5. Are the salespeople knowledgeable? Do they show an interest in helping you find the right tools and materials for your individual needs? Do they know the advantages and disadvantages of each type of kiln? There are over a dozen electric kiln manufacturers in the U.S.—can the salespeople tell you which ones have the lowest incidence of repair? If not, to make a cost-effective purchase, you will have to find this out for yourself.

6. Always try to buy raw materials and clays in their original bags. When you receive a shipment, make sure each bag is properly marked. Each time a ceramic supplier has to take a 50-lb bag of flint and repackage it into ten 5-lb bags for resale, the chance of mislabeling increases, along with the price per pound. Obviously, buying 50 lbs of tin oxide at a time would be too expensive, but purchasing flint, whiting, dolomite, clays and feldspars in 50-lb lots shouldn’t be too costly, because most clay body and glaze formulas contain the previously mentioned materials.

7. Keep accurate records of your purchases. Note any irregularities as soon as the shipment arrives (e.g., make sure your order of manganese carbonate is not magnesium carbonate, or that the nepheline syenite is 270 mesh, not 400 mesh). If a problem does occur with an order, it makes replacement easier when your records and delivery date are available at the time of a complaint.

Once the complaint is stated, give the supplier a chance to make an offer of compensation. If an offer is not made or you think the response is not adequate, speak to a higher authority within the company. Keep in mind what you believe constitutes realistic compensation. If you are not satisfied with the response, small claims court is always possible.

8. If planning to pick up materials, call ahead to give the supplier enough time to assemble your order. While there, double check each bag label and note any irregularities. This is the time to ask if that plaster is fresh (plaster has a shelf life of about six months), or if that bag of black powder is manganese dioxide or black iron oxide. Discovering you have the wrong material back in your studio can be expensive and definitely time consuming.

9. Always test new shipments of raw materials before committing time and effort to a production run, whether you’re making 100 coffee cups or a single sculpture. Having said that, I fully realize how often we’ve all found ourselves in this very spot. It is a risk, though, and the longer you allow yourself to use new materials without testing, the more likely a problem will develop with a deficient order. Try to think one or two steps ahead in the production process. When you’re down to that last half of your clay shipment, order a new batch and test it along with your current production. In this way you’ll allow some time to adjust the clay or let your ceramics supplier know about any problems and get restitution.

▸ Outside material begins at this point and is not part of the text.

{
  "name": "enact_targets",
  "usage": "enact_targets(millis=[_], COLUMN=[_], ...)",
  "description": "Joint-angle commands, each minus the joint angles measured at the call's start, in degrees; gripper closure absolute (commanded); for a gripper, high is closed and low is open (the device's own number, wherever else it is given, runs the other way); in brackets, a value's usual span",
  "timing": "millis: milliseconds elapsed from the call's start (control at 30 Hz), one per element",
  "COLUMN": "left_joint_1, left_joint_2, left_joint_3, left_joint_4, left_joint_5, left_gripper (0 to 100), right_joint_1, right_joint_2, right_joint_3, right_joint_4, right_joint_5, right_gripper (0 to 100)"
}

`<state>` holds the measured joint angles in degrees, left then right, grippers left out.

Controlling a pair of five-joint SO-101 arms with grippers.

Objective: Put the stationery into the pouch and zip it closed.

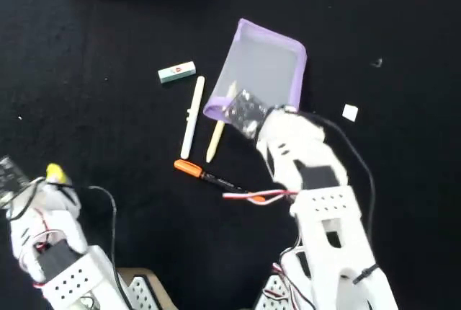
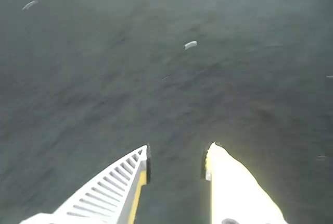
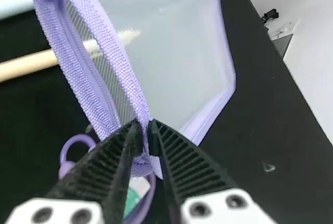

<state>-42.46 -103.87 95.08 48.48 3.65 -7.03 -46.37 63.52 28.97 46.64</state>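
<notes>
Black tabletop (image 1: 86, 36) lay under everything I watched. At one o'clock from its centre sat the purple mesh pouch (image 1: 268, 65), mouth toward seven o'clock, with its zipper edge pinched tight in my right gripper (image 3: 144, 126). An eraser (image 1: 177, 72) sat at the pouch's nine o'clock. A white pen (image 1: 192, 117), a cream pencil (image 1: 217, 137) and an orange marker (image 1: 209, 176) lay toward seven. My left gripper (image 2: 178, 156), fingers spread, hovered over bare tabletop at eight o'clock.

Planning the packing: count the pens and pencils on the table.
3. White pen left of the pouch; cream pencil beside it, one end at the pouch's mouth; orange-capped marker lying crosswise past their lower ends. The pouch may hide more.
</notes>
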Motion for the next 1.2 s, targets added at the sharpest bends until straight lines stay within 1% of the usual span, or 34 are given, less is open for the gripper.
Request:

10. Establishing a good business relationship with your ceramic supplier is important. Jumping from one supplier to another in search of the lowest priced clay, wheels or tools, may be only a short-term gain. Long-term benefits are realized when you are considered a valued customer. These can be in the form of getting clay delivered and unloaded inside your studio, rather than on a “nearby” sidewalk. Returning defective equipment or raw materials is also easier. It might not be fair, but it’s human nature. While most businesses have specific policies on the return of “defective” goods, the interpretation of “defective” may depend on how long the customer has remained loyal to the company and how much business they have generated.

A Little Knowledge Goes a Long Way

As potters, we’re on the tail end of the raw material economy, and it’s not likely that this tail will ever wag the dog. Instead, potters should pick and choose carefully, using “guaranteed” clays in their clay bodies and glaze recipes whenever possible. Trouble-free glazes and clay bodies can be formulated if we learn to use the market supply and demand strengths, rather than being discouraged by choosing raw materials blindly. A little knowledge in these areas will produce better results, every time.